Yawning, he stepped out of the shower and toweled off. Passing the mirror, he paused and scanned himself. The definition of his muscles had begun to fade. When he lifted his arms to get a better look, the flesh jiggled. Around his midsection a pouch of sorts had developed, obscuring what had once been tight, well-defined abdominals. Looking closer, he noticed his face had an upsetting thickness to it that he'd last seen in baby photos. Perhaps getting back into shape should be a priority before he fell apart completely. Enough time had passed that they wouldn't mind if he did some innocent cross-country running exercises. No, then he'd just be playing into their game. Besides, he wasn't going to get any fatter than this. Most of his money went towards his utilities and he only ate so he didn't keel over.

He slid into a fresh(er) yukata, one that had some sort of odd stain on it near the hip. It didn't really matter. Cleaning didn't require him to model the spring collection.

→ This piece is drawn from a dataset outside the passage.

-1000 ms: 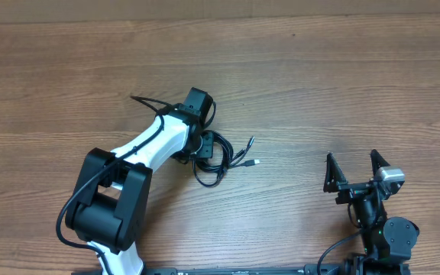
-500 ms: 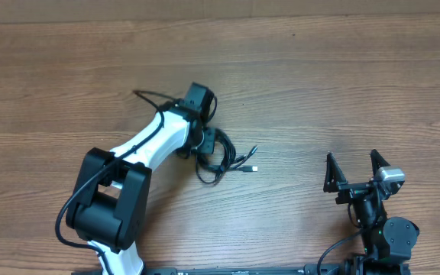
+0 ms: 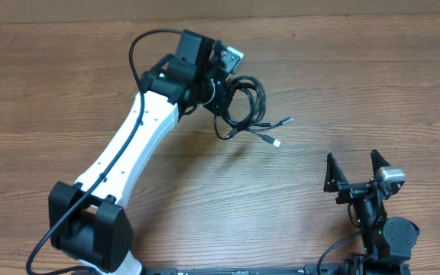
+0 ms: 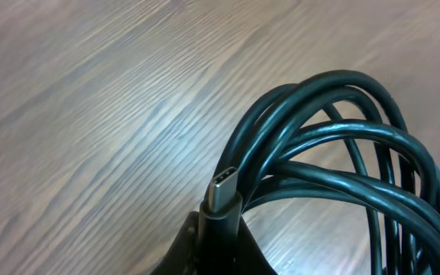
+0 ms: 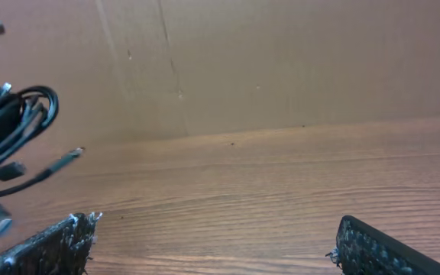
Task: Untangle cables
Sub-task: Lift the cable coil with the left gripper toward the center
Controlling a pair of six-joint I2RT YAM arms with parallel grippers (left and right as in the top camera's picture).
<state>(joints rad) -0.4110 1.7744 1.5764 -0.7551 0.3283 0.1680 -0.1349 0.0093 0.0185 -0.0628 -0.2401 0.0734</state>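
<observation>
The cables (image 3: 243, 103) are a tangled bundle of thin black loops hanging from my left gripper (image 3: 218, 90) over the far middle of the table. Two plug ends (image 3: 275, 140) stick out to the lower right. In the left wrist view my left gripper (image 4: 220, 233) is shut on a black plug with a silver tip (image 4: 224, 186), and the cables (image 4: 342, 145) loop off to the right. My right gripper (image 3: 354, 174) stands open near the front right, with nothing between its fingers (image 5: 59, 243). The right wrist view shows the cables (image 5: 17, 126) raised at far left.
A brown cardboard wall (image 5: 281, 61) stands along the table's far edge (image 3: 342, 17). The left arm's own thick black wire (image 3: 137, 47) arcs beside its wrist. Bare wood (image 3: 357, 92) lies between the bundle and my right gripper.
My left gripper has closed on the plug and swung away from me and to the right, lifting the whole bundle off the table. The right arm has not moved.
</observation>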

Moderately clean and no longer stinking of alcohol, he shuffled into the kitchen. Naruto scolded him for being gone too long but there was fish and rice and miso soup prepared for the two of them on the table. He didn't remember having fish. Did he have enough stamps for fish? Or was that considered part of the 'imported food' not covered by the government aid program since so much of it came from outside of Konoha?

"I brought some stuff from my place, 'cause I didn't know what you'd have. Hope you don't mind." Naruto set a carton of orange juice on the table after pouring himself a glass. "That reminds me. Look in the fridge."

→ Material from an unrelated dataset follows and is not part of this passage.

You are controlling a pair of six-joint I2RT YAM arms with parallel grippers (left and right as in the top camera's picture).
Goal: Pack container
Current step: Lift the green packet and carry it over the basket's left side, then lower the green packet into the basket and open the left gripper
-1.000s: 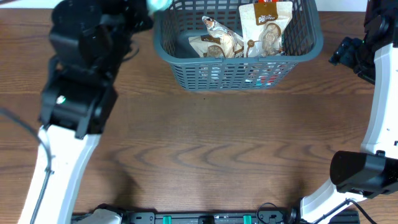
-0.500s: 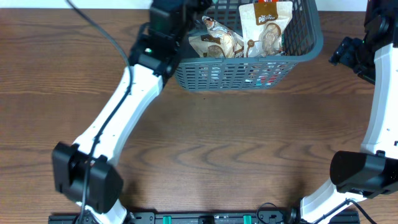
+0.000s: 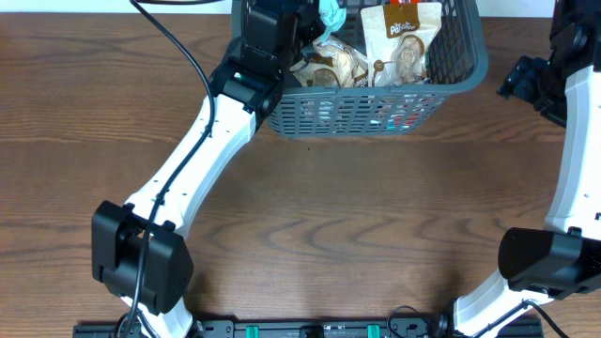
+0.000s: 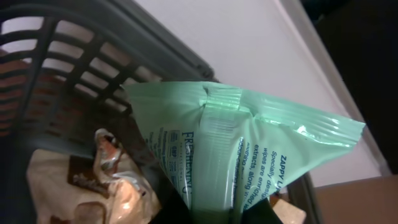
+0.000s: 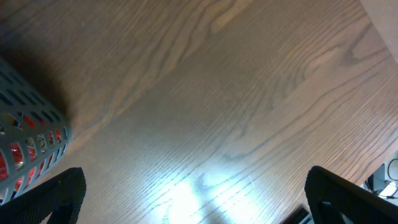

Sasuke did. In it sat an untouched six-pack of tomato juice. Sasuke _definitely_ knew his stamps didn't cover that. He brought one to the table and cracked it open, gulping it down with vigor.

"Thought you'd like that. They were having a sale on them down at—what's that one place? Hasegawa's, that's it." Naruto nodded, plucking a small piece of grilled fish off his plate. "I bought you like a case of them. That's um… Twelve six-packs. They're at my house right now."

There was hope for this idiot after all. He tucked into the fish and alternated bites of meaty goodness with the less tasty but also nourishing brown rice and decent miso soup. Aside from the meal last night (which he imagine to be rather delicious when it wasn't being poisoned) it was the best he'd eaten in a long while. Encouragements from Naruto to get seconds were unnecessary, he was already helping himself. Setting his chopsticks atop his plate perpendicular to the fish skeleton, Naruto watched Sasuke devour the meal enthusiastically and smiled a bit.

"I'll make you more meals when I've got the time."

Halting his binge, Sasuke's lips fell into a trained moue. "I don't want your help."

"It's not help. It's eating together. Meals taste better when they're shared with someone, don't you think?"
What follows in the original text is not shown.